BELFAST (Reuters) - A legal challenge seeking to place an interim block on British Prime Minister Boris Johnson’s order to suspend parliament will be heard in a Northern Irish court next week, a judge said on Friday.
Johnson’s decision this week to suspend parliament for more than a month before Brexit has enraged opponents who have taken to the courts in Edinburgh, Belfast and London to try to stop him.
At a hearing in Belfast’s High Court, Lord Chief Justice Sir Declan Morgan set Sept. 6 for the presentation of legal argument on the interim injunction that is being sought by a rights activist seeking to have the suspension reversed.

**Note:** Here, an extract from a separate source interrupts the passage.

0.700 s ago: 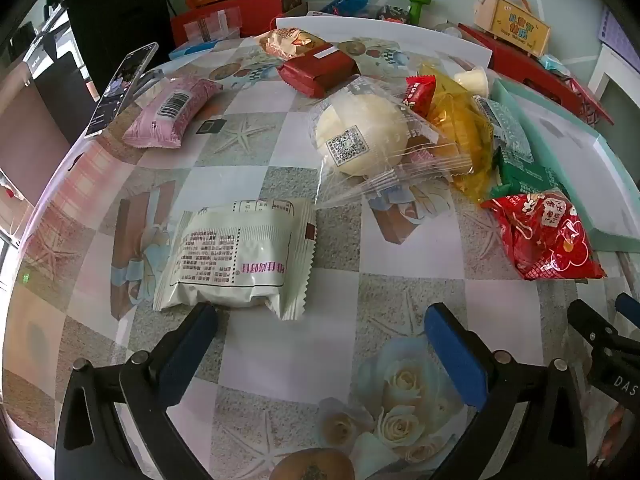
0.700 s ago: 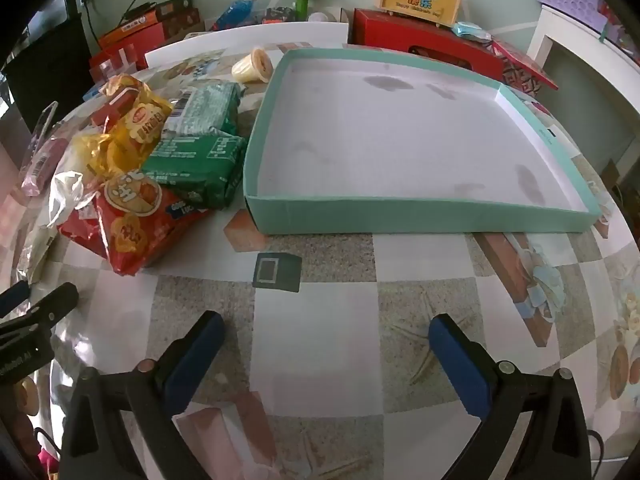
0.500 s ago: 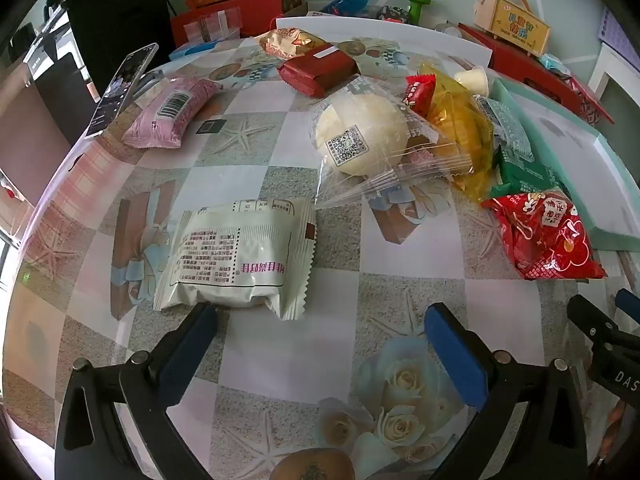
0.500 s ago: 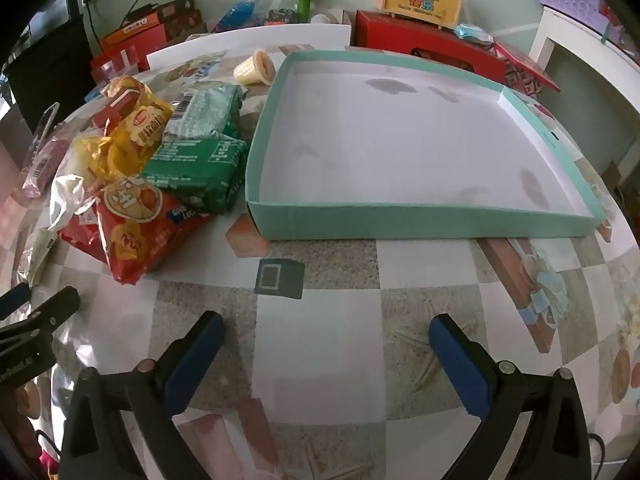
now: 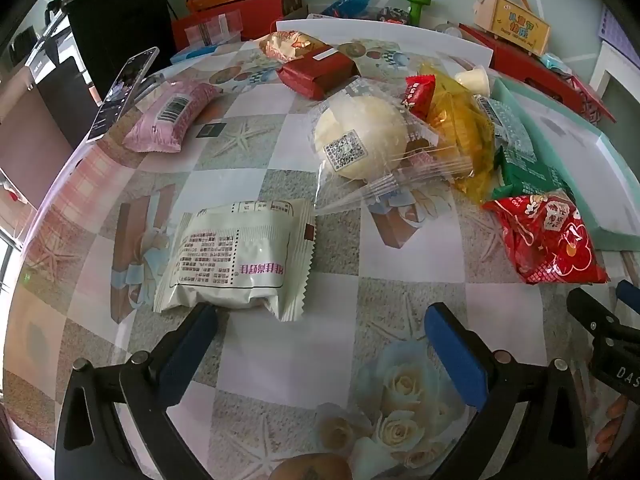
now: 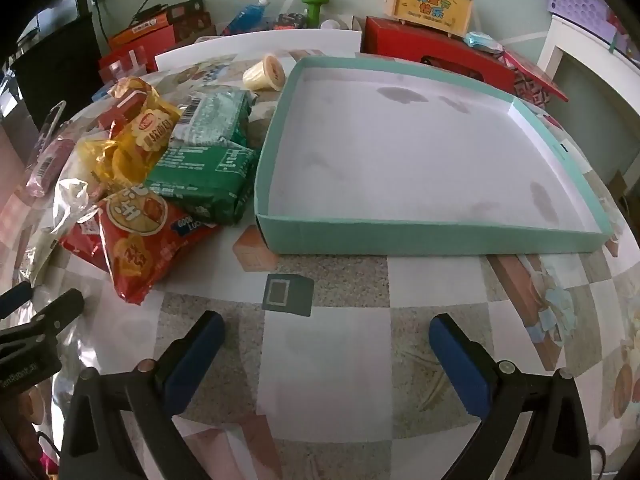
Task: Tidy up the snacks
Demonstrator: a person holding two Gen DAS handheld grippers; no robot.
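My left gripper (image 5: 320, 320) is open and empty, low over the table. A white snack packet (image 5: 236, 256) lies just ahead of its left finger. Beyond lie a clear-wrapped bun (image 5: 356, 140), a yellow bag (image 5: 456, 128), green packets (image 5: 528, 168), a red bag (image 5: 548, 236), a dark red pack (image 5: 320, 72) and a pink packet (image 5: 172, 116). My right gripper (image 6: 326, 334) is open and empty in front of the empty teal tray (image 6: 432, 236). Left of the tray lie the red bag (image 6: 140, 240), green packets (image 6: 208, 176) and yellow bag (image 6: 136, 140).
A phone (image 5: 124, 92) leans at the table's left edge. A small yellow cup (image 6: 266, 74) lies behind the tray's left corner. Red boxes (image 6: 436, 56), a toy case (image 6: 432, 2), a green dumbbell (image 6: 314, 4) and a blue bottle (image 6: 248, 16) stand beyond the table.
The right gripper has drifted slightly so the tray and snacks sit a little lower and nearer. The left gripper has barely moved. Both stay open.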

A more substantive case launched by the same activist, Raymond McCord, is due on Sept. 16 against any withdrawal from the European Union without a divorce deal, citing fears that a chaotic Brexit could wreck the Northern Ireland peace process.
McCord’s legal team argued on Thursday that a no-deal Brexit would breach the 1998 Good Friday Agreement that brought peace to the British-run province and the suspension was both unconstitutional and a threat to the two decades of peace since.
His solicitor, Ciaran O’Hare, also said they would push to have the suspension hearing earlier than Sept. 6.
“The prime minister wants to get his own way without concern for the people of Northern Ireland and the peace process,” McCord, who was also behind a 2016 Northern Ireland challenge to Brexit, told reporters.
McCord’s son was murdered by pro-British loyalist militants in 1997, before the peace deal largely ended three decades of violence between Irish nationalists seeking a united Ireland and pro-British unionists that killed 3,600 people.
Police on both sides of the border between Northern Ireland and EU-member Ireland fear the return of any customs posts after Brexit would create a target for the small number of militant groups still active in the province.
A Scottish court earlier on Friday rejected a request to place an interim block on the order to suspend parliament but said it would hear full arguments next week.
Former British Prime Minister John Major also applied on Friday to join legal action to try to block the suspension in a case that will be heard in London on Sept. 5.